Any help would be greatly appreciated. Even just pointers in a specific direction. Thanks!!
Number of CPUs (nproc):
36
Load Averages (w):
18:42:32 up 106 days, 4:46, 2 users, load average: 6.26, 7.63, 8.42
Memory (cat /proc/meminfo):
MemTotal: 61837284 kB
MemFree: 3982024 kB
Buffers: 10328 kB
Cached: 32626956 kB
SwapCached: 9460 kB
Active: 42867976 kB
Inactive: 13606444 kB
Active(anon): 22581328 kB
Inactive(anon): 1259760 kB
Active(file): 20286648 kB
Inactive(file): 12346684 kB
Unevictable: 0 kB
Mlocked: 0 kB
SwapTotal: 6775804 kB
SwapFree: 2165592 kB
Dirty: 16952 kB
Writeback: 60 kB
AnonPages: 23829904 kB
Mapped: 24808 kB
Shmem: 3236 kB
Slab: 749544 kB
SReclaimable: 541536 kB
SUnreclaim: 208008 kB
KernelStack: 8792 kB
PageTables: 160316 kB
NFS_Unstable: 0 kB
Bounce: 0 kB
WritebackTmp: 0 kB
CommitLimit: 37694444 kB
Committed_AS: 39910116 kB
VmallocTotal: 34359738367 kB
VmallocUsed: 131876 kB
VmallocChunk: 34328119820 kB
HardwareCorrupted: 0 kB
AnonHugePages: 550912 kB
HugePages_Total: 0
HugePages_Free: 0
HugePages_Rsvd: 0
HugePages_Surp: 0
Hugepagesize: 2048 kB
DirectMap4k: 92160 kB
DirectMap2M: 4102144 kB
DirectMap1G: 58720256 kB
Listing the processes (ps -ax -o pid,s,cmd,wchan=WIDE-WCHAN-COLUMN | grep php):
2136 S /bin/sh -c php /var/www/dom wait
2156 S php /var/www/domains/vps.de poll_schedule_timeout
5831 S /bin/sh -c php /var/www/dom wait
5878 S php sync.php 110004255 --ca poll_schedule_timeout
5888 S php sync.php 11001587 --cal hrtimer_nanosleep
9138 S /bin/sh -c php /var/www/dom wait
9174 S php /var/www/builds/product poll_schedule_timeout
9243 R php sync.php 11001795 --cal -
9253 S php sync.php 110005751 --ca poll_schedule_timeout
13480 S /bin/sh -c php /var/www/dom wait
13684 S php sync.php 18003496 --cal poll_schedule_timeout
14825 S /bin/sh -c php /var/www/dom wait
17323 S /bin/sh -c php /var/www/dom wait
17385 S php sync.php 110005518 --ca poll_schedule_timeout
17391 S php sync.php 110004168 --ca pipe_wait
17393 S php sync.php 110006890 --ca poll_schedule_timeout
18479 S /bin/sh -c php /var/www/dom wait
18491 S php /var/www/domains/vps.de poll_schedule_timeout
19563 S php cron-new.php --auto-syn poll_schedule_timeout
19957 S /bin/sh -c php /var/www/dom wait
20004 S php sync.php 11001211 --cal poll_schedule_timeout
20006 R php sync.php 110004925 --ca -
20024 S php sync.php 11001046 --cal poll_schedule_timeout
20030 S php sync.php 11001517 --cal poll_schedule_timeout
21901 S /bin/sh -c php /var/www/dom wait
22004 S php sync.php 11002052 --cal poll_schedule_timeout
22006 S php sync.php 11001088 --cal pipe_wait
22008 S php sync.php 18002964 --cal hrtimer_nanosleep
22010 S php sync.php 11001069 --cal pipe_wait
That isn't the full list.

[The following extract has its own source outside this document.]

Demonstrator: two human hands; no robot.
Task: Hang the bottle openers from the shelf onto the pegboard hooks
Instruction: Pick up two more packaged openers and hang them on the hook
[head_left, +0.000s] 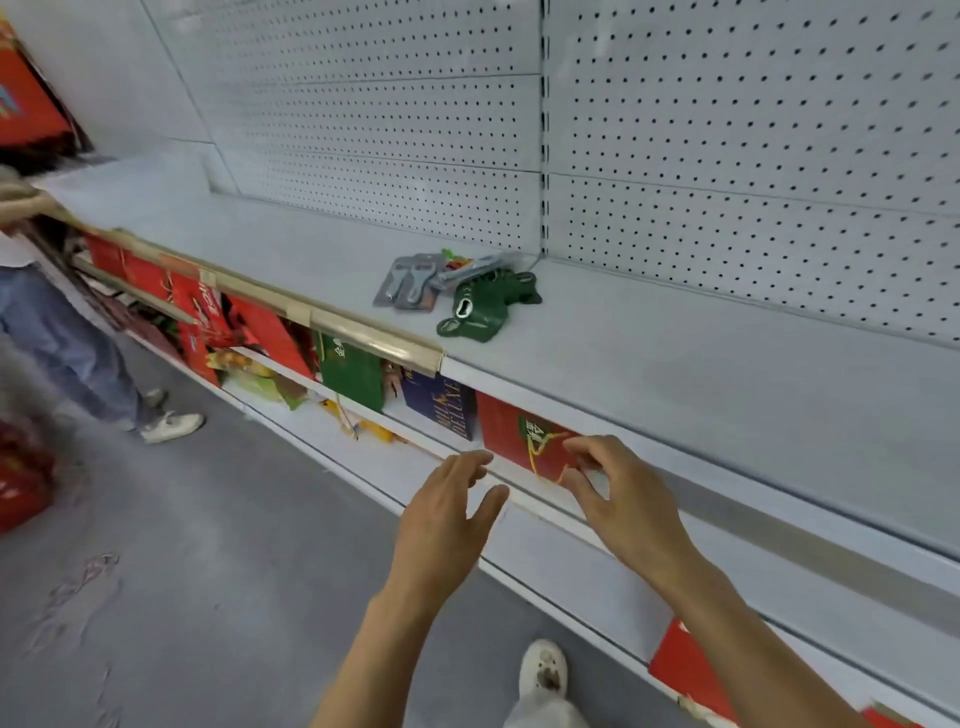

On average 5-10 are in the R
state and the rest are in the S
state. for a total of about 80 processes
Checking active threads (psn -p "php" -a -G syscall,wchan,kstack) :
=== Active Threads ==================================================================================================================================================================================================================================================================================================================================================================================
samples | avg_threads | comm | state | syscall | wchan | filenamesum | kstack
-----------------------------------------------------------------------------------------------------------------------------------------------------------------------------------------------------------------------------------------------------------------------------------------------------------------------------------------------------------------------------------------------------
2910 | 29.10 | (php) | Sleep (Interruptible) | nanosleep | hrtimer_nanosleep | | system_call_fastpath()->SyS_nanosleep()->hrtimer_nanosleep()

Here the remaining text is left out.